1Values are RRs (95% CIs). NA, not applicable; SSB, sugar-sweetened beverage.

Table 3 shows the optimal intakes of food groups regarding risk of weight gain. Risk-reducing foods (optimal intakes: 2 servings/d of whole grains, 5 servings/d of vegetables, 3 servings/d of fruit) resulted in a 59% risk reduction of weight gain. No association was observed for foods with potential of increasing risk of weight gain in nonlinear dose-response meta-analysis.

TABLE 3.

Relative risks from nonlinear dose-response meta-analysis of predefined food groups and risk of weight gain according to intakes in servings per day1

Servings/d
Food group and daily serving size 0 1 2 3 4 5 6
Inverse association
 Whole grains (30 g) 1.00 0.87 (0.78, 0.97) 0.83 (0.73, 0.95) 0.84 (0.69, 1.00) 0.85 (0.66, 1.09) NA NA
 Vegetables (80 g) 1.00 0.93 (0.83, 1.04) 0.86 (0.70, 1.05) 0.80 (0.65, 1.00) 0.75 (0.61, 0.92) 0.70 (0.55, 0.91) NA
 Fruit (80 g) 1.00 0.82 (0.72, 0.94) 0.71 (0.58, 0.88) 0.70 (0.55, 0.88) 0.73 (0.52, 1.03) NA NA
No association
 Refined grains (30 g) 1.00 0.96 (0.86, 1.06) 0.96 (0.82, 1.12) 1.01 (0.85, 1.19) 1.10 (0.92, 1.31) 1.18 (0.95, 1.50) NA

1Values are RRs (95% CIs).

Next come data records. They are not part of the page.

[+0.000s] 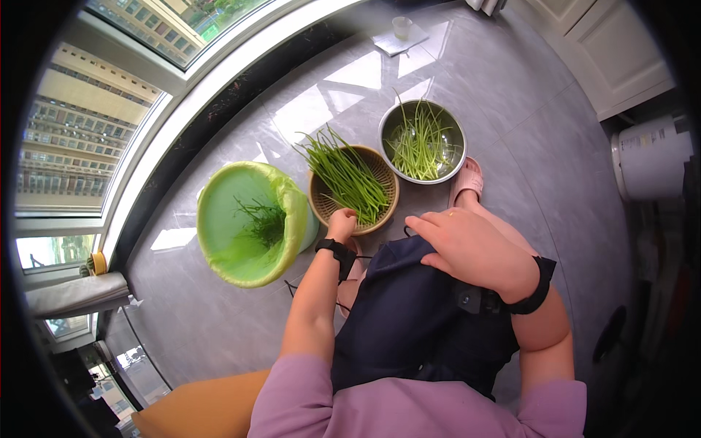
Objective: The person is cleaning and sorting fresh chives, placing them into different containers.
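Note:
My left hand (342,223) reaches over the near rim of a brown plastic basket (320,202), its fingers bent beside the cut ends of long green chives (348,178). Whether the fingertips pinch a stalk is hidden. The chives lie slanted in the basket, their tips over its far edge. My right hand (468,249) hovers palm down above my dark-clothed lap, thumb apart from the fingers, with nothing visible in it. Beyond it stands a stainless steel bowl (463,128) holding loose pale-green stalks (419,145).
Left of the basket is a bin lined with a green bag (219,219), with dark green scraps (263,224) inside. A small clear cup (401,27) stands on paper (391,45) on the grey tile floor (526,164). White cabinets (613,65) are at right, windows (87,131) at left.

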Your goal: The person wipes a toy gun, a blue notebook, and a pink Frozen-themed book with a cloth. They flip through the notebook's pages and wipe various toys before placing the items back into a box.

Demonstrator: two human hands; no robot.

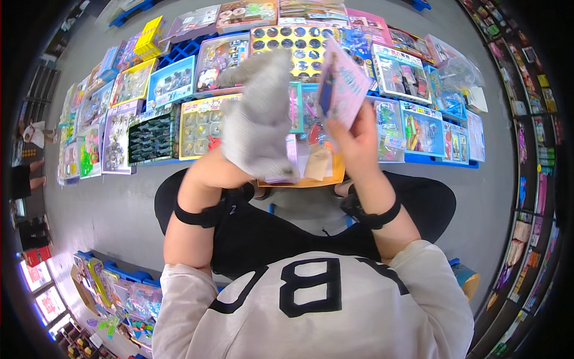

NA, not applicable.

Quality of evidence

For overweight/obesity, the quality of evidence, rated by NutriGrade (30), was very low for refined grains, eggs, fish, and SSBs and low for whole grains, vegetables, fruit, nuts, legumes, and dairy products. Regarding abdominal obesity, quality of evidence was graded as very low for dairy products and red meat and as low for nuts, fish, and SSBs. The quality of evidence for weight gain was graded as very low for whole grains, refined grains, vegetables, nuts, legumes, eggs, dairy products, fish, red meat, and processed meat and as low for fruit and SSBs. None of the associations was graded as moderate or high (Supplemental Table 17).

Discussion

This systematic review and meta-analysis summarizes the evidence on associations between 12 predefined food groups (whole grains, refined grains, vegetables, fruit, nuts, legumes, eggs, dairy, fish, red meat, processed meat, and SSBs) and risk of adiposity (defined as overweight/obesity, abdominal obesity, or weight gain) by conducting high compared with low, linear, and nonlinear dose-response meta-analyses of prospective observational studies. A reduced risk for overweight/obesity and weight gain was identified for intake of whole grains, vegetables, and fruit, whereas the intake of fish was associated with a reduced risk of abdominal obesity. Increased risk of adiposity was observed for refined grains (for overweight/obesity and weight gain), red meat (for abdominal obesity), and SSBs (for overweight/obesity and abdominal obesity). For the dose-response associations between the food groups and risk of measurements of adiposity, the quality of evidence was low to very low, implying that future research will add evidence to the current knowledge about relations between food groups and risk of adiposity.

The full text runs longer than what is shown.